It's very dusty in a lot of those places and I strongly recommend taking 2 cameras so that you don't have to switch lenses. I remember 1 guy quickly changed a lens only to find later about 30 dust specs inside... That's also why I always have a dust mask of some sort when I go to Africa.

My recommendation:
It seems you don't own a camera and perhaps know nothing about DSLRs? if that's true, I would recommend perhaps a good point and shoot camera instead. On my last safari, one of the guys in the vehicle had one of these. I think he had around 400mm zoom at the longest. He was taking very good shots with it. Said how great it is for travel and all that.
Unless you will be selling those pictures, I don't think I see real reason to buy a new (and very heavy ) camera you are not familiar with and then take it to a trip like this. You may end up being frustrated as you won't know how to operate it properly. Newer point and shoot. cameras can deliver similar quality images as dslrs.
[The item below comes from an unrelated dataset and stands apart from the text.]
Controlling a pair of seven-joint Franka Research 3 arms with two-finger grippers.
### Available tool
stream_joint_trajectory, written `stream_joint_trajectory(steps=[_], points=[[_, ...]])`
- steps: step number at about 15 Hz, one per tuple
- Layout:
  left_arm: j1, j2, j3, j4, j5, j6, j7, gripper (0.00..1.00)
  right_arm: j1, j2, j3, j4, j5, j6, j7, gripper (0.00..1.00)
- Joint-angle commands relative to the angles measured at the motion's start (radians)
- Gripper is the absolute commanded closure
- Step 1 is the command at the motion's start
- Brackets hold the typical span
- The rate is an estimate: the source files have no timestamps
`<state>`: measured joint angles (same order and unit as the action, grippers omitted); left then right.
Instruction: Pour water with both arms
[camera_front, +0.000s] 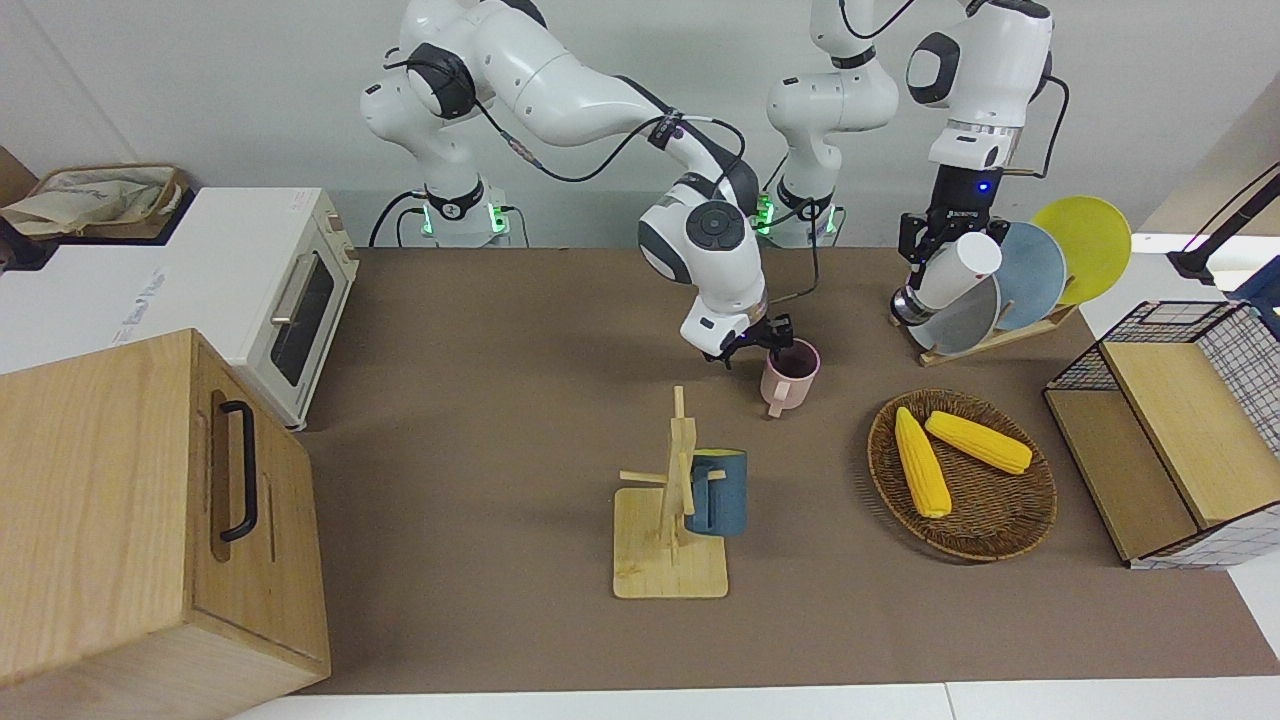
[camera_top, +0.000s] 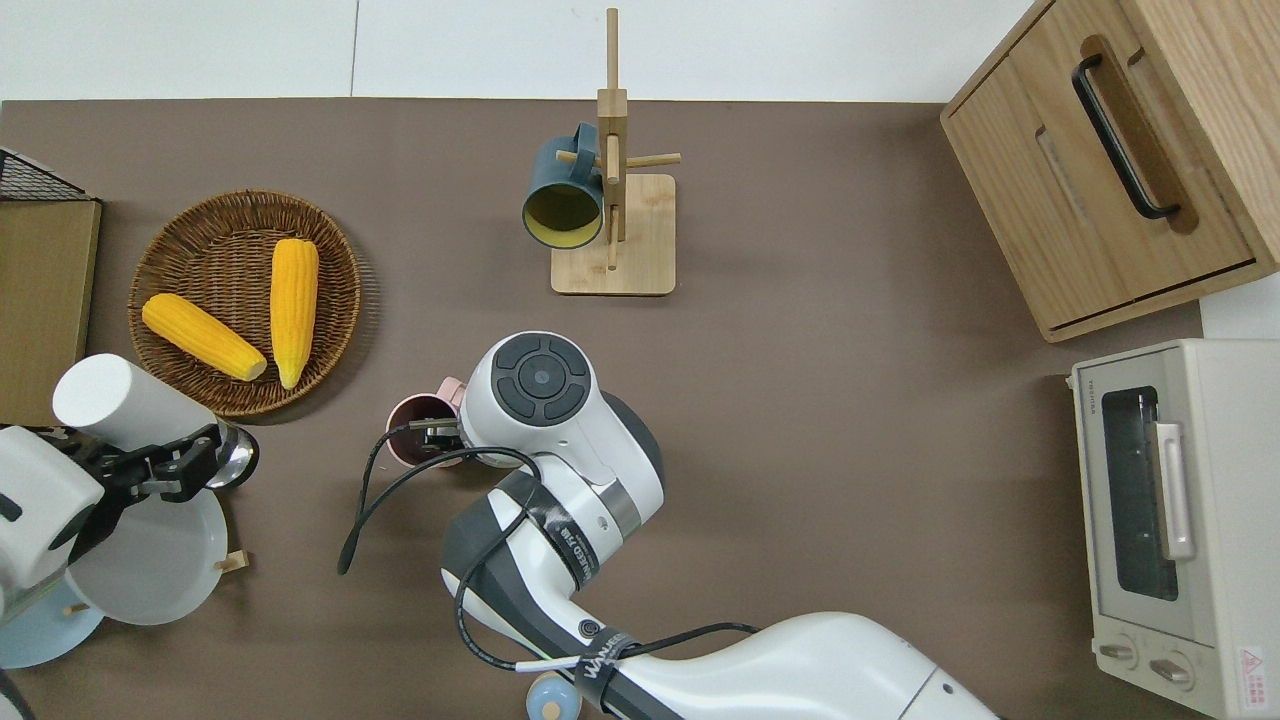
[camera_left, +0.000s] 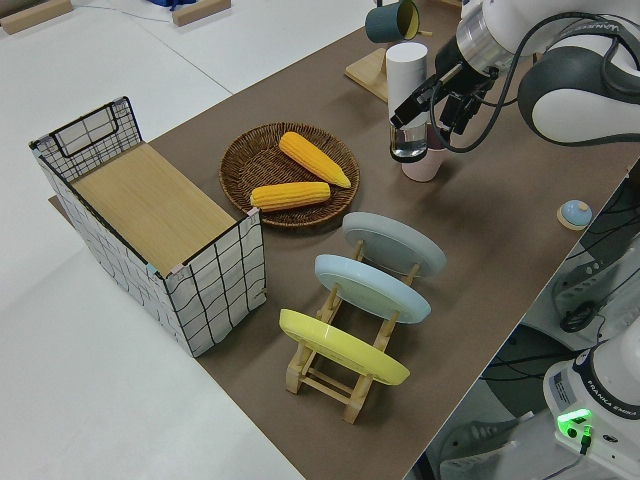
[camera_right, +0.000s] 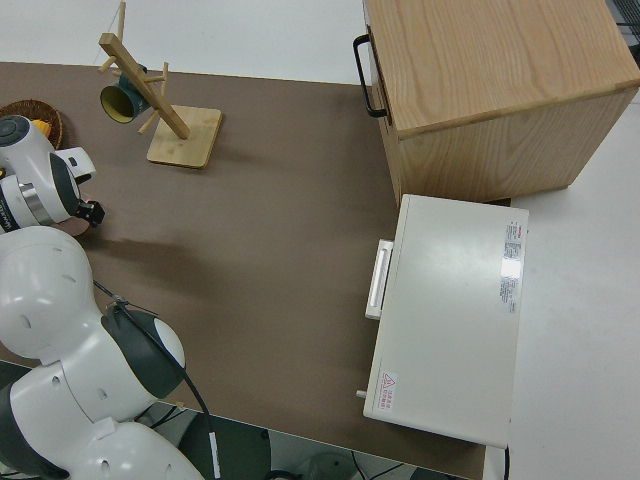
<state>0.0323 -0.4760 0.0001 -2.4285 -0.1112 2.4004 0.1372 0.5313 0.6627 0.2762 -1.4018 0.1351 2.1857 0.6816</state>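
Note:
My right gripper (camera_front: 779, 336) (camera_top: 433, 432) is shut on the rim of a pink mug (camera_front: 792, 378) (camera_top: 412, 437), one finger inside it. The mug is mid-table, its opening tipped toward the front camera and its handle pointing away from the robots. Whether it rests on the table I cannot tell. My left gripper (camera_front: 926, 262) (camera_top: 188, 462) is shut on a white bottle (camera_front: 960, 270) (camera_top: 112, 400) (camera_left: 406, 80) with a silver lower end. The bottle is tilted in the air, over the table's edge of the plate rack (camera_front: 1000, 335). No water shows.
A wicker basket (camera_front: 1000, 530) holds two corn cobs. A wooden mug rack (camera_front: 668, 540) carries a blue mug (camera_front: 720, 492). A wire crate (camera_front: 1170, 430) sits at the left arm's end. A toaster oven (camera_front: 270, 290) and wooden cabinet (camera_front: 150, 520) sit at the right arm's end.

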Motion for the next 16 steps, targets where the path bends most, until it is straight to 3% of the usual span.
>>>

I agree. I used my point and shoot Canons - SX20, SX40HS and SX60HS, respectively for each of my safaris. The optical zoom on the latter one is over 1300mm equivalent. Never had to change lenses, got closer shots than the pros, doubled as spotting gear as it had better range than my guide's binoculars, and my 11x14 printed photos get tons of compliments. It's about simplicity and quick reaction time when photographing animals, especially at a distance. I would not want to be changing lenses or holding such a heavy set up the entire time on tour.